> Work instructions: Please report how many lines of the data include the word "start", with the number as the entire reply.

> Stored data:
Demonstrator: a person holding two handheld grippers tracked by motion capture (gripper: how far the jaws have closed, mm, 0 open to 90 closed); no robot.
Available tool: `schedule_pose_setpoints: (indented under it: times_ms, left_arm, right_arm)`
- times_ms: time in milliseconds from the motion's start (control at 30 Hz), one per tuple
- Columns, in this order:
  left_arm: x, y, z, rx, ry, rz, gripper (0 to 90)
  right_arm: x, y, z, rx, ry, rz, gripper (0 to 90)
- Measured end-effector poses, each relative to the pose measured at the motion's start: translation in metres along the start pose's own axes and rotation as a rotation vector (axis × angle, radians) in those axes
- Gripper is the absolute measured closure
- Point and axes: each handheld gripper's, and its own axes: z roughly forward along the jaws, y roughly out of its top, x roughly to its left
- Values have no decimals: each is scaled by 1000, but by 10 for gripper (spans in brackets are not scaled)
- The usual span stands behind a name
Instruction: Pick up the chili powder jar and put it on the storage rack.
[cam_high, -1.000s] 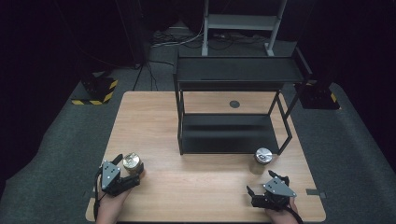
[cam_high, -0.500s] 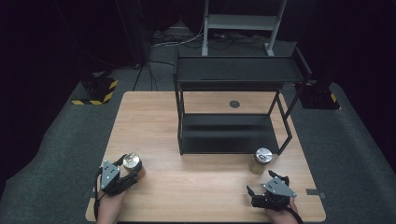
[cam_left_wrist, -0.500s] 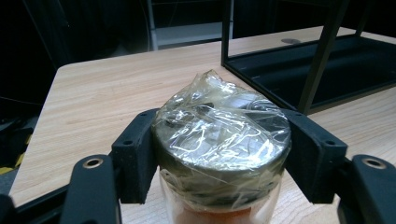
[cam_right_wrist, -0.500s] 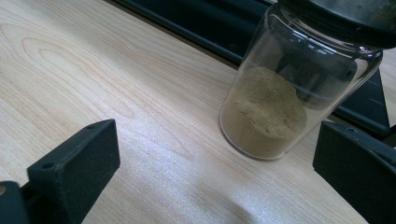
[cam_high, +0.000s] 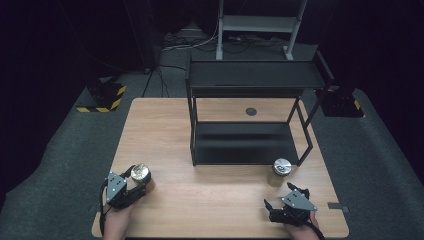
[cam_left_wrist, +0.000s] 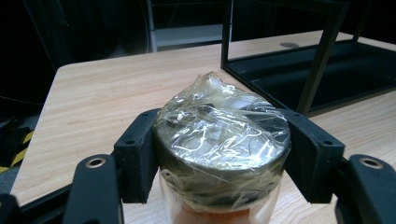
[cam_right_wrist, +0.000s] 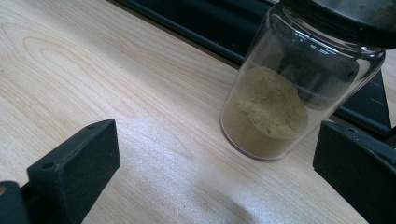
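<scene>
Left gripper (cam_high: 131, 181) clamped on the wrapped jar (cam_high: 140, 172); right gripper (cam_high: 284, 201) spread, not yet on the second jar (cam_high: 282, 167).

Left jaws just closed and now pinch the jar at its lid, one pad (cam_left_wrist: 137, 149) each side over the cling film; that jar sits near the table's (cam_high: 165, 130) 7 o'clock corner. Film looks slick and crinkly, so I'd expect slip at the lid: better grip lower, on the glass wall. Orange powder inside, so probably light but glass, fragile; keep it upright. Second jar is at the table's 4 o'clock, just in front of the black shelf (cam_high: 250, 125), at 12 o'clock from the right gripper, partly filled with tan powder (cam_right_wrist: 266, 112). Right jaws stand wide, short of it, nothing between.
</scene>
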Motion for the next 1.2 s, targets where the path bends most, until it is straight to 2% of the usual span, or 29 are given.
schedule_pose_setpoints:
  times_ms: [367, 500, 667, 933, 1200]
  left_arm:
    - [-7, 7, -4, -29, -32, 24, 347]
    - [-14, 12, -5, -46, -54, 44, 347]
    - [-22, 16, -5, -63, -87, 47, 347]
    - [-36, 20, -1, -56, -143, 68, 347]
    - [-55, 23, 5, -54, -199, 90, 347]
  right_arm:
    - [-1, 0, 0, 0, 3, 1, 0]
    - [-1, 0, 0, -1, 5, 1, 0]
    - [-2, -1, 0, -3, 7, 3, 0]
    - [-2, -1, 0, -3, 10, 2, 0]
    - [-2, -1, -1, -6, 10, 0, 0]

> Response box: 2